At a high-end seafood buffet, I swept through three rounds of shellfish and cleared two rounds of desserts. The servers kept peeking out from the kitchen, whispering nervously.
Lorenzo sat across from me, his cigar-holding hand pausing mid-gesture. Instead of disgust, his eyes held something like genuine amusement.
"You know," he said casually, "I could keep you fed. Want to move into my estate? Unlimited food."
The moment I heard "unlimited food," my brain conjured images of walk-in freezers packed with premium cuts.
I wiped crab roe from my lips and answered immediately: "Hell yes."
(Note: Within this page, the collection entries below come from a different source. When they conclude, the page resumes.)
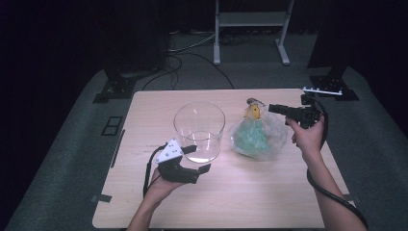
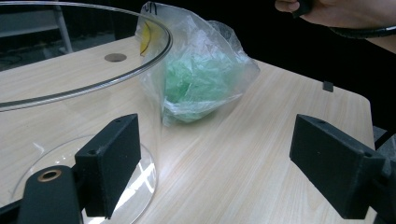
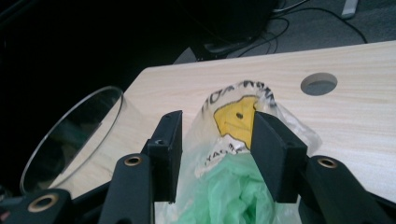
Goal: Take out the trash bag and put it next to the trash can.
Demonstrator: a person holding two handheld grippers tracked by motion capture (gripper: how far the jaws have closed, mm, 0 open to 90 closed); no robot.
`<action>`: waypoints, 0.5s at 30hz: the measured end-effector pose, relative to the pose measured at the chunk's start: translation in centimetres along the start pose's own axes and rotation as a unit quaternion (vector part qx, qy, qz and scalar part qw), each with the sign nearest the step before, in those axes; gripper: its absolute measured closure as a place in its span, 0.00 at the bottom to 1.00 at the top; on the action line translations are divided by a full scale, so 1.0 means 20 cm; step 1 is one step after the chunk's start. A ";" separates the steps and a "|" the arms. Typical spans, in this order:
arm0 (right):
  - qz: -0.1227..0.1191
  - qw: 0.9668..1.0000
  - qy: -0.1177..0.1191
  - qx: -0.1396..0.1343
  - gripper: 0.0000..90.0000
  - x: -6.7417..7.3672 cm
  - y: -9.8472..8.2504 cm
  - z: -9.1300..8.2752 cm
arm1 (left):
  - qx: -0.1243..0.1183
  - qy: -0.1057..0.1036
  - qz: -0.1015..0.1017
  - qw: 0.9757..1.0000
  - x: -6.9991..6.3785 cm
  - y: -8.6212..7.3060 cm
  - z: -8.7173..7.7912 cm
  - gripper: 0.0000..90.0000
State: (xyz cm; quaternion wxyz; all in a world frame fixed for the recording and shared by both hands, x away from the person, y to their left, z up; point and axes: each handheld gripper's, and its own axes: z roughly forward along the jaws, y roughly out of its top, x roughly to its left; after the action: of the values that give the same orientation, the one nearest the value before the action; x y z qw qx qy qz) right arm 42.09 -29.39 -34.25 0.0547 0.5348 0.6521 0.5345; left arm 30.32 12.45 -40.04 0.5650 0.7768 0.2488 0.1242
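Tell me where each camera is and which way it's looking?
High view: above the person's side, facing forward and down on the table; both forearms, left gripper, right gripper.
Left gripper view: rides that gripper, looking along its open jaws past the glass bowl; the other hand shows.
Right gripper view: looks along its jaws at the plastic bag.
Shared: bowl and bag.

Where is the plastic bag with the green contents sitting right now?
In the high view, the plastic bag lies on the table's right half, just right of the clear glass bowl, its top below the right gripper.
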 end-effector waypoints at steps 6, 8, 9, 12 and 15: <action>-0.002 1.000 0.014 0.013 0.56 -0.03 -0.05 -0.01 | 0.001 0.000 -0.002 1.000 0.00 0.00 0.00 0.17; -0.002 1.000 0.016 0.017 0.56 -0.04 -0.07 -0.02 | 0.001 0.000 -0.002 1.000 0.00 0.00 0.00 0.17; -0.003 1.000 0.017 0.021 0.56 -0.05 -0.09 -0.03 | 0.001 0.000 -0.002 1.000 0.00 -0.01 0.00 0.17; -0.001 0.999 0.022 0.027 0.56 -0.07 -0.12 -0.04 | 0.002 0.000 -0.002 1.000 0.00 -0.01 0.01 0.17; -0.003 0.999 0.024 0.033 0.55 -0.08 -0.15 -0.06 | 0.003 0.000 -0.002 1.000 0.00 -0.01 0.01 0.17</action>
State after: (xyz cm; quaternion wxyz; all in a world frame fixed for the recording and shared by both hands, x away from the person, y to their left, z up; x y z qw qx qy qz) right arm 40.04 -31.05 -36.79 0.0231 0.5212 0.6721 0.5255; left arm 30.35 12.39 -40.19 0.5630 0.7780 0.2507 0.1221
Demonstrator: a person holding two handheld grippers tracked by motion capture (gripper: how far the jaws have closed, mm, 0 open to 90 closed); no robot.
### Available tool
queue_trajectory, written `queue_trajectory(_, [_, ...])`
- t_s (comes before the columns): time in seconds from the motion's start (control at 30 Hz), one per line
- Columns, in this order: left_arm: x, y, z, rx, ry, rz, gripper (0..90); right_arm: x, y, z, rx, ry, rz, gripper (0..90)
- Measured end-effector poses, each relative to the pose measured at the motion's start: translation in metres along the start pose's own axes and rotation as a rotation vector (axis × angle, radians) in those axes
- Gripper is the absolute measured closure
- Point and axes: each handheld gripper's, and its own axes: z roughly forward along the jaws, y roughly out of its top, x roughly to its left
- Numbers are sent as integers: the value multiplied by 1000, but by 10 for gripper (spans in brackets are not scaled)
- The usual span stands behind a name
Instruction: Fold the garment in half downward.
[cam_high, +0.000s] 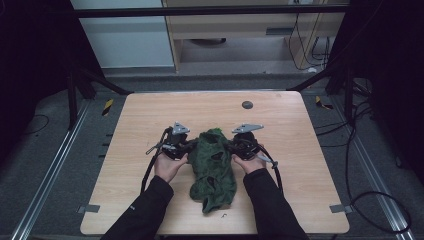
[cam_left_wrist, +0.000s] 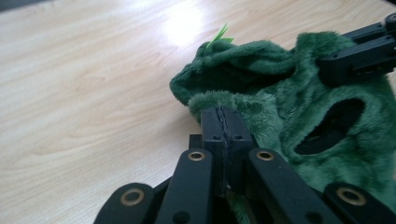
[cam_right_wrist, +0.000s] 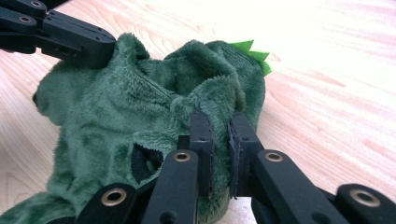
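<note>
A: Entry. What is on the light wooden table (cam_high: 150, 120)?

B: One dark green plush fleece garment (cam_high: 214, 170), crumpled, lying near the middle of the table and running toward the near edge. Pile is short and fuzzy. It has dark oval openings (cam_left_wrist: 330, 127) cut through the fabric, and a row of bright green felt spikes (cam_right_wrist: 254, 52) at its far end.

A: Left gripper (cam_left_wrist: 223, 122)?

B: Clenched on a fold of the garment's left upper edge; the black jaws meet with fleece pinched at their tips.

A: Right gripper (cam_right_wrist: 218, 127)?

B: Grasping the right upper edge; a thick fold of fleece sits between the pads, so the jaws stand slightly apart.

A: Shape of the cloth between them?

B: Bunched into a raised hump at the far end; the near end lies slack on the table.
</note>
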Motion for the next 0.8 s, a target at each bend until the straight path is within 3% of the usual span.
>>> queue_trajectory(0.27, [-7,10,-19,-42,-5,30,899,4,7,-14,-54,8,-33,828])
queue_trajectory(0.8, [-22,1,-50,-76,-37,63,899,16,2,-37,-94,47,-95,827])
From that day on, I officially moved into his estate, enjoying daily spreads prepared by his Michelin-starred private chef.
Once, while tearing into a charcoal-grilled tomahawk steak, I video-called my sister:
"Sis, I got a boyfriend. Not only does he cover everything, he gives me an insane monthly allowance. No more working at that dump!"
My sister had gone quiet on the screen, her golden vertical pupils narrowing. "Ever seen those Lifetime movies? You sure you're his girlfriend and not just his sugar baby?"
"More like his exotic pet," I'd said, tossing a stripped bone onto my plate without missing a beat.
After all, "keeping" a dragon sounded weird and borderline perverted. But thinking of him as a long-term meal ticket and myself as a well-fed guard dog with benefits? That tracked.
My sister had rolled her eyes hard. "Whatever. If he's that loaded, wire me some cash."
"I've got my eye on some limited-edition Birkins and custom jewelry that would look amazing in my hoard."
That bone-deep draconic obsession with hoarding expensive, glittering shit—truly eternal. I'd sighed internally but wired her a fat stack anyway.
My sister and I had shamelessly burned through Lorenzo's money. He was generous with me, so I'd returned the favor when it mattered.
Two years ago, Lorenzo had walked into a devastating ambush set by a rival family.
Following the scent of blood to a highway underpass, I'd torn the burning armored car door off its hinges with my bare hands and dragged him out.
He'd had a gaping chest wound, blood everywhere, heartbeat barely there.
I hadn't known how to call 911 yet. All I knew was that a dragon's heart-scale could force a dying body to keep going.
I'd shifted to dragon and physically ripped my hardest reverse-scale from my own chest—flesh and all—and shoved it deep into his mangled wound.
Watching his torn tissue regenerate around the scale, his breathing even out, I'd collapsed face-first into the rain-soaked mud and stayed there, feverish and half-dead, for three solid days.
When he woke in the ICU, every doctor called it a miracle. He'd believed them.
As for the weird scale-patterned scar tissue on his chest, it never occurred to him what it actually was. Just some freakish burn scarring, he'd figured.
Losing that scale had wrecked me. I'd spent two weeks bedridden at the estate, pale and weak as hell.
Lorenzo had stopped by once during that time. Seeing how drained I looked, he'd only frowned slightly.
"You look like death. Are you anemic or something?"
"Maybe," I'd mumbled.
He'd nodded and never asked again.
Looking back now, he'd never actually been curious about me.
Because that's all I'd ever been to him—a pretty, well-behaved pet that knew its place. Nothing more.